Distrik hanya bisa ditembus dengan handphone yang memanfaatkan tenaga surya. Ini menunjukkan kenyataan, bahwa sekali lagi, pendidikan yang maju itu hanya bisa diakses oleh mereka yang layanan telekomunikasinya bagus. Problem ini diperparah dengan distribusi buku bahan ajar –Buku Guru dan Buku Siswa- kurikulum yang belum diterima dari Dinas Pendidikan setempat.

Bagi kita, mungkin, inilah proses ‘maju’ yang tidak berbarengan. Tidak serentak. Maju yang tidak serempak bergerak. Pendidikan, platform-nya berubah. Offline ke Online. Tapi kita menerimanya setengah-setengah. Jembatan penghubung perubahan itu tidak kita miliki tools-nya. Kita hanya ingin, ‘Negara Kesatuan’ RI yang selalu dibawa kemana-mana itu, benar-benar merupakan ‘Kesatuan.’ Yang nyata, yang jelas.

SD YPK PNIEL Pikpik. Yang kita terima, hanya radiogram yang sampai di kampung-kampung. Atau sesekali, kita mampir di Kantor RRI Fakfak untuk menjadi Penyiar  Cilik dalam programa khusus. Menyapa teman-teman sekolah dasar lain yang berada di kampung-kampung distrik sebelah. Menyampaikan ‘Surat Sahabat’ dengan media tulisan.

Barangkali, untuk sementara, hanya aktivitas literasi itulah yang bisa kita gapai. Aktivitas literasi paling kuno, tetapi mampu menggetarkan peradaban: membaca dan menulis. Saat portal ‘Rumah Belajar’ itu sudah dibuka selebar-lebarnya, perpustakaan kita justru baru rampung. Kita memenuhi ruangannya dengan riuh membaca buku. Buku bantuan pemerintah yang sebagian informasinya perlu dimutakhirkan.

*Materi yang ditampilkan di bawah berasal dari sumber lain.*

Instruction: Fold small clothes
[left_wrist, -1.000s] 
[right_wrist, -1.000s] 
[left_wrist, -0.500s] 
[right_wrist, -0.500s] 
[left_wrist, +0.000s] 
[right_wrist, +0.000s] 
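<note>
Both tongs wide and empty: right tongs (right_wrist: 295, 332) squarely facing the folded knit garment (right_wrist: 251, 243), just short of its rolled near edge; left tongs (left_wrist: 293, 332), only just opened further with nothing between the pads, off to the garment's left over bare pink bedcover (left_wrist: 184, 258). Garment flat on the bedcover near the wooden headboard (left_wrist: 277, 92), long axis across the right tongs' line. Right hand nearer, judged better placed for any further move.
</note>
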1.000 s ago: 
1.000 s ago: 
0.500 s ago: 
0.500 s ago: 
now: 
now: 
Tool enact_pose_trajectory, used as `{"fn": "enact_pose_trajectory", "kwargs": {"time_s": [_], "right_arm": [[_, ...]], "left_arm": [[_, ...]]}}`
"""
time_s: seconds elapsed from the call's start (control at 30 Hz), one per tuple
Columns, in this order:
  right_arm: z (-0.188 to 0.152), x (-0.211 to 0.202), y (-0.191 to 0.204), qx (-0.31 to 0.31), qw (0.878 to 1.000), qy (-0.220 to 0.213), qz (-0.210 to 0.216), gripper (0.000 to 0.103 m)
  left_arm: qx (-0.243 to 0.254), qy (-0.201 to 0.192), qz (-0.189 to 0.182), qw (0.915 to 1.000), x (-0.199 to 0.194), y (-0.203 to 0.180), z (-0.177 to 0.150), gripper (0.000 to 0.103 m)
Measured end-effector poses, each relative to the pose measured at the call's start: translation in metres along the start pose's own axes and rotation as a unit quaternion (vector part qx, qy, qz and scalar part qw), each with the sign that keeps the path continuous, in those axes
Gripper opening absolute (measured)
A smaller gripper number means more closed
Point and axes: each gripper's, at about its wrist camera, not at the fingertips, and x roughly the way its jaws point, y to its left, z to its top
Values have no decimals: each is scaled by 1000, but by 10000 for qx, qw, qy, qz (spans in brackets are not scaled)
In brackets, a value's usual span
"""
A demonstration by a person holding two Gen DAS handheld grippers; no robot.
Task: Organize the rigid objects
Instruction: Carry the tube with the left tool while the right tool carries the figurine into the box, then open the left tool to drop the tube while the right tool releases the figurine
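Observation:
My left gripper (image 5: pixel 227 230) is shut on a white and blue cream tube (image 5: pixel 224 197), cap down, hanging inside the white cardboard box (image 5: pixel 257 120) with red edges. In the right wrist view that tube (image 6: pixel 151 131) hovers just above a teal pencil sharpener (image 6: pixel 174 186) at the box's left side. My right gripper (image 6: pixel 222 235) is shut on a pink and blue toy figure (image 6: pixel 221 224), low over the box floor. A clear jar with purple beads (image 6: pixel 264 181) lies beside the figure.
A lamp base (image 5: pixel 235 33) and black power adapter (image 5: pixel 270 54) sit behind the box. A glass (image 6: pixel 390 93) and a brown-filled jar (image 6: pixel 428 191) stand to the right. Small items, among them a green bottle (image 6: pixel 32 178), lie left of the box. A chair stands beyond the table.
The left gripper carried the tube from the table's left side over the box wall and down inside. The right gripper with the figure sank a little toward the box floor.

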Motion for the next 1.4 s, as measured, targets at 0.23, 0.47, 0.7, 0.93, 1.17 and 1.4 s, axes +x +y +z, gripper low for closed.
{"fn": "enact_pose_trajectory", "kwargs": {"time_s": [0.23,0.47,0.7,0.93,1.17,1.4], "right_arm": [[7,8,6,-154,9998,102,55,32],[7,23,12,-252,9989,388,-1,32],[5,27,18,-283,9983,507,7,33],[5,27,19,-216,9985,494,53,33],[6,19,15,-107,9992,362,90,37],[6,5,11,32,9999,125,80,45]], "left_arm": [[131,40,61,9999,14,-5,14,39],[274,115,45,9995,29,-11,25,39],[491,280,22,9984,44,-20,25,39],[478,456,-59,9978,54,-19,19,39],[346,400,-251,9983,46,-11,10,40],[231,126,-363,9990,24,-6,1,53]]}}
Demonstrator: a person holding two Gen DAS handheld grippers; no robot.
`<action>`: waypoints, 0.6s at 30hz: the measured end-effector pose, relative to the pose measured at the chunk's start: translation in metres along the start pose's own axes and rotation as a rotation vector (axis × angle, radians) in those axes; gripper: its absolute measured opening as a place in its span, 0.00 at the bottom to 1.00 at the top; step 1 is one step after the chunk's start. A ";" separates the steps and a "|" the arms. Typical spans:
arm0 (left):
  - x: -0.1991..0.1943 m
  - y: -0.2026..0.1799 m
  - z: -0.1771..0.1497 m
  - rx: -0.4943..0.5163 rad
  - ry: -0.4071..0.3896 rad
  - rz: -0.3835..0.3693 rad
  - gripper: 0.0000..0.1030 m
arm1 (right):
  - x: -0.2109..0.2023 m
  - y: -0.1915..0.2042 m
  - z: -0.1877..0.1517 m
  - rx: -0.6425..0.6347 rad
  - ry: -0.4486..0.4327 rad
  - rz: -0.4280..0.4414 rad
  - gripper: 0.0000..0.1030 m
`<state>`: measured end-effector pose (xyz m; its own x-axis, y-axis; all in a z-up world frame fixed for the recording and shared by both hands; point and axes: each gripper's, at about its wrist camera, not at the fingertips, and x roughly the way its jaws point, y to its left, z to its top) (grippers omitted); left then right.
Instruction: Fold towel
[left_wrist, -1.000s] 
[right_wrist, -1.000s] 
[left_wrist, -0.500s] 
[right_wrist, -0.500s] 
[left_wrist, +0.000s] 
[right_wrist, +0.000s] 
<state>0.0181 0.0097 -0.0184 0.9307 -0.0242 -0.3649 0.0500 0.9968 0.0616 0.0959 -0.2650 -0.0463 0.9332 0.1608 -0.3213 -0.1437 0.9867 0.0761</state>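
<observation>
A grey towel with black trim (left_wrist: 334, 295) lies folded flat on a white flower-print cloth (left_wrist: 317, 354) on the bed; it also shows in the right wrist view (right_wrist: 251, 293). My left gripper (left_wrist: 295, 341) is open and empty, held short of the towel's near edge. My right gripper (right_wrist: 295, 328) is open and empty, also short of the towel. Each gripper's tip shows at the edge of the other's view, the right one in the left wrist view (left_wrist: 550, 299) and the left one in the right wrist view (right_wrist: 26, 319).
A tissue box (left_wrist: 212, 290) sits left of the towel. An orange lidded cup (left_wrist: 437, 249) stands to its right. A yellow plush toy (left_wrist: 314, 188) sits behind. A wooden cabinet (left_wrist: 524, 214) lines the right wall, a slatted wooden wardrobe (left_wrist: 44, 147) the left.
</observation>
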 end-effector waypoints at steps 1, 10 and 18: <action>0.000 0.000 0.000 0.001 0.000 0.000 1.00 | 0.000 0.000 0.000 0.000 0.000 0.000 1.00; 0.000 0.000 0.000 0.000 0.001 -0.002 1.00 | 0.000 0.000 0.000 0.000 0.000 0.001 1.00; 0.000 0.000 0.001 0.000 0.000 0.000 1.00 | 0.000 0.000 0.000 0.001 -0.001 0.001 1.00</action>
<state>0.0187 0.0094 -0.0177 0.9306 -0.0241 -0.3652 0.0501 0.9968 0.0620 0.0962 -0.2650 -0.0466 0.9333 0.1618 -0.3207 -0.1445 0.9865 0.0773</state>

Pendidikan yang humanis, yang berarti juga, pendidikan untuk semua. Kita butuh informasi. Informasi bagi semua. Sebab, pendidikan yang ‘maju’ itu, bukan hanya bisa menyentuh yang Jawa, yang Sumatera, atau yang Sulawesi saja. Tapi juga yang Papua. Petak  tanah air yang juga bagian dari Indonesia itu. Karena anak-anak bisa beroleh akses ke internet. Melihat ‘Rumah Belajar’. Melihat Indonesia. Menyaksikan buminya.

Kita punya kesempatan untuk mengenal Indonesia lebih dekat. Sangat dekat. Di ujung jari, kesempatan itu terbuka. Tapi barangkali, kita memang harus terus bahu membahu membangun pendidikan Indonesia.

Mungkin jaringan komunikasi masih payah. Mungkin menara-menara pemancar masih kurang. Tapi, anak-anak Fakfak, atau anak-anak manapun di petak tanah Indonesia ini, pasti punya keinginan untuk melihat negerinya. Dari dekat. Sebab, jarak bukan lagi masalah untuk belajar segala hal di luar sana.